Carl also wrote a book on his combat experience in the Kindle book titled - Combat Medic - Men with destiny - A red cross of Valor -

Carl is considered by many a rogue expert in the field of prison security systems since leaving the profession. Carl has been involved in the design of many pilot programs related to mental health treatment, security threat groups, suicide prevention, and maximum custody operational plans including double bunking max inmates and enhancing security for staff. He invites you to read his books so you can understand and grasp the cultural and political implications and influences of these prisons. He deals with the emotions, the stress and anxiety as well as the realities faced working inside a prison. He deals with the occupational risks while elaborating on the psychological impact of both prison worker and prisoner.

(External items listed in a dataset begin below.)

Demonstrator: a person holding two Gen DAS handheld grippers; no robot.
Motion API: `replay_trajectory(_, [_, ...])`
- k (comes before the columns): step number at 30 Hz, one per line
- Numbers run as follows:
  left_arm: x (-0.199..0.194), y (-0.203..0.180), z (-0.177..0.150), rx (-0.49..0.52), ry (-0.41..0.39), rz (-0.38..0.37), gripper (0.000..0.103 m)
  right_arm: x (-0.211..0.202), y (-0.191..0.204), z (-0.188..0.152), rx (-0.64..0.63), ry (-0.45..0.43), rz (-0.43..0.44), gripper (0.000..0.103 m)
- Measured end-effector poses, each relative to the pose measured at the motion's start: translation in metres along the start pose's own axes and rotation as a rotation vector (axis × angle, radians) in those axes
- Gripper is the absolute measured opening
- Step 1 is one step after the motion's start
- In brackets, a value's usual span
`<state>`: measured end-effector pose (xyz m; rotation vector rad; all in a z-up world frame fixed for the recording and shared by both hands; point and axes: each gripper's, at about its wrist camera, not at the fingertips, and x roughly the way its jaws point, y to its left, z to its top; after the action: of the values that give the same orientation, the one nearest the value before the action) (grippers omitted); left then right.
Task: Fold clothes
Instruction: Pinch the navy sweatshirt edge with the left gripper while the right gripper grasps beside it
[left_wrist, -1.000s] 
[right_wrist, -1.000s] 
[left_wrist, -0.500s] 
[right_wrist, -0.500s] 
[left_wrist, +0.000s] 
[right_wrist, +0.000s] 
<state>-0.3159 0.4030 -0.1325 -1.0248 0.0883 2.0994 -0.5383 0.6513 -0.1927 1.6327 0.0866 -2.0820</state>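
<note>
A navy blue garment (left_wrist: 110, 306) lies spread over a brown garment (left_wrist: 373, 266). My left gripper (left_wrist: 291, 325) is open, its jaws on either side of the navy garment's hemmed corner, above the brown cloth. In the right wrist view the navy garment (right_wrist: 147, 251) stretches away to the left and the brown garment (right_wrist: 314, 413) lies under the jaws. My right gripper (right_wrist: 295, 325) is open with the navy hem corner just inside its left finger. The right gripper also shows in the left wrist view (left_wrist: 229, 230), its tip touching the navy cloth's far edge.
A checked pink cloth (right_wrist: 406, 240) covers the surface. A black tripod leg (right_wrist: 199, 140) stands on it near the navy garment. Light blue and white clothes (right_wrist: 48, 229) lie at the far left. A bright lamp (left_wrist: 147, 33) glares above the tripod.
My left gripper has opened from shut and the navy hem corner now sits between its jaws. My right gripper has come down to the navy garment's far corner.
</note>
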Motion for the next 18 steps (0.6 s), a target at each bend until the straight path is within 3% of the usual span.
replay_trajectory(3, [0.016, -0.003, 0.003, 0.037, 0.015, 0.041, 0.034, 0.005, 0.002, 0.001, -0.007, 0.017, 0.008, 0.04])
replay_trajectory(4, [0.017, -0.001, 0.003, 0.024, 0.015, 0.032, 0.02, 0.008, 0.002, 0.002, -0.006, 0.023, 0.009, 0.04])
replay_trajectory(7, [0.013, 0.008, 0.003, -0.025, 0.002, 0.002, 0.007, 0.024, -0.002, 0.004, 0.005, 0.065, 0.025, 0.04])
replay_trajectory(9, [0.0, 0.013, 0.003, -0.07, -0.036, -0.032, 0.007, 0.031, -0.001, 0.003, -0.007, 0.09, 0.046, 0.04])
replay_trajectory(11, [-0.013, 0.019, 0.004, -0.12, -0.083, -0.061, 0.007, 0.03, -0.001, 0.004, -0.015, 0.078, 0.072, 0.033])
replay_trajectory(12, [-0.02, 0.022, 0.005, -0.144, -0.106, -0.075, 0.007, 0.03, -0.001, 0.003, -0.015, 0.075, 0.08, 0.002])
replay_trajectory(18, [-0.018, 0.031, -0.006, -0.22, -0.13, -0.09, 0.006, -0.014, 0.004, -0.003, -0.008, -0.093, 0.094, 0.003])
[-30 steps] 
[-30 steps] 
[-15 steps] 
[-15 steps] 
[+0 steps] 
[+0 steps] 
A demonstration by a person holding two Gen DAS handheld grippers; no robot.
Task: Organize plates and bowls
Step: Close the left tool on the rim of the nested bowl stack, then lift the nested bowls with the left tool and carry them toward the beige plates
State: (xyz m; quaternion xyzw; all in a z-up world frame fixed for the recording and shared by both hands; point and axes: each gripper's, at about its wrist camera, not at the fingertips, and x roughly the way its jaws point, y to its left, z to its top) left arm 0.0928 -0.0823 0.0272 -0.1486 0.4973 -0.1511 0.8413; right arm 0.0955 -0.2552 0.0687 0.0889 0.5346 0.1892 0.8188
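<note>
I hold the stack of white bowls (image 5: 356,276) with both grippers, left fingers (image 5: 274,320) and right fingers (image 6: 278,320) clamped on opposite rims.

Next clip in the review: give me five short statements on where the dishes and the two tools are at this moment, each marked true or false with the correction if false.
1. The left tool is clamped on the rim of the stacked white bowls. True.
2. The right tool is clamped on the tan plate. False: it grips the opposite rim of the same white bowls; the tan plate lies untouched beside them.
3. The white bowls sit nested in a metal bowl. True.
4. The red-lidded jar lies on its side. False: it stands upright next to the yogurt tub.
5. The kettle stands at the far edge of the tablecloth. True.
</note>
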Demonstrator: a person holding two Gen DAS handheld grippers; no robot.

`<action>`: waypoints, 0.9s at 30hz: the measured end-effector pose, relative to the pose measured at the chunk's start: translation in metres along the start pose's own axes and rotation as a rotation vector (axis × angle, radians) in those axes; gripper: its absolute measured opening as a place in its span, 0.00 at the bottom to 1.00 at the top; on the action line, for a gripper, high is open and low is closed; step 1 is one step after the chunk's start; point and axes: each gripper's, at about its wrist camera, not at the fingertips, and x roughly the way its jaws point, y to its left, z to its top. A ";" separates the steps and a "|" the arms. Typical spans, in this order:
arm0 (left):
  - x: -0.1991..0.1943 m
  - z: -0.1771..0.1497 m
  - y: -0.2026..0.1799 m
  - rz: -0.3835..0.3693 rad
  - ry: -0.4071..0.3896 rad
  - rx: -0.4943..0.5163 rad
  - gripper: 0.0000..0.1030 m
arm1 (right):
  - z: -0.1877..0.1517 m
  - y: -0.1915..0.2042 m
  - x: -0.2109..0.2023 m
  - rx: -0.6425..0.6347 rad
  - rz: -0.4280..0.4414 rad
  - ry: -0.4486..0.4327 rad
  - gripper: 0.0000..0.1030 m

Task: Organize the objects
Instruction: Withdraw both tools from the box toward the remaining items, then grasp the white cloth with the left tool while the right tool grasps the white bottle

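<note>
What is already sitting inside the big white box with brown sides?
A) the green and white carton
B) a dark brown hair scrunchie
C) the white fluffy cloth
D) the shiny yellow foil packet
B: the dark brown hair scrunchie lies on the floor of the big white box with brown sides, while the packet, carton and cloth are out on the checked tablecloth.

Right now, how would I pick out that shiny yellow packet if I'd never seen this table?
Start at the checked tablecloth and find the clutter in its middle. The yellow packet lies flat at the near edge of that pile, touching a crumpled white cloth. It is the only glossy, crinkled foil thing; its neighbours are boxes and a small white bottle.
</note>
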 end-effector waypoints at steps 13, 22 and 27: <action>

His most recent book, Gorilla Justice, is an un-edited raw fictional version of realistic prison experiences and events through the eyes of an anecdotal translation of the inmate’s plight and suffering while enduring the harsh and toxic prison environment including solitary confinement.

Carl has been interviewed by numerous news stations and newspapers in Phoenix regarding the escape from the Kingman prison and other high profile media cases related to wrongful deaths and suicides inside prisons. His insights have been solicited by the ACLU, Amnesty International, and various other legal firms representing solitary confinement cases in California and Arizona. He is currently working on the STG Step Down program at Pelican Bay and has offered his own experience insights with the Center of Constitutional Rights lawyers and interns to establish a core program at the SHU units. He has personally corresponded and written with SHU prisoners to assess the living conditions and how it impacts their long term placement inside these type of units that are similar to those in Arizona Florence Eyman special management unit where Carl was a unit deputy warden for almost two years before his promotion to Deputy Warden of Operations in Safford and Eyman.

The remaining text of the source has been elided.